> _YOUR GOAL_:
Nothing but the lines from the one that holds "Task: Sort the" through the end of the material should be repeated, each exactly as it stands, and pictures stay out.

> _DATA SECTION_:
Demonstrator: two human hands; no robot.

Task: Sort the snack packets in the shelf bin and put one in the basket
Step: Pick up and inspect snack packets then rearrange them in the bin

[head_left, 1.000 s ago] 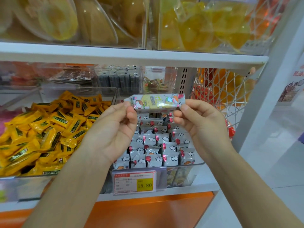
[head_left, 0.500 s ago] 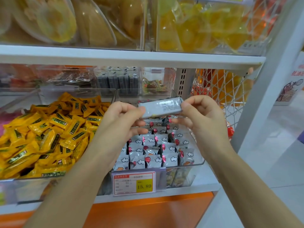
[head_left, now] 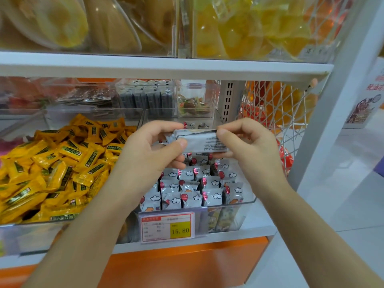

> _EXPECTED OUTPUT_:
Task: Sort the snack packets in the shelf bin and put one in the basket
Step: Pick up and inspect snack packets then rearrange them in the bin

[head_left, 1.000 s ago] 
[head_left, 0.500 s ago] 
[head_left, now] 

The output is finished, and nothing else is needed.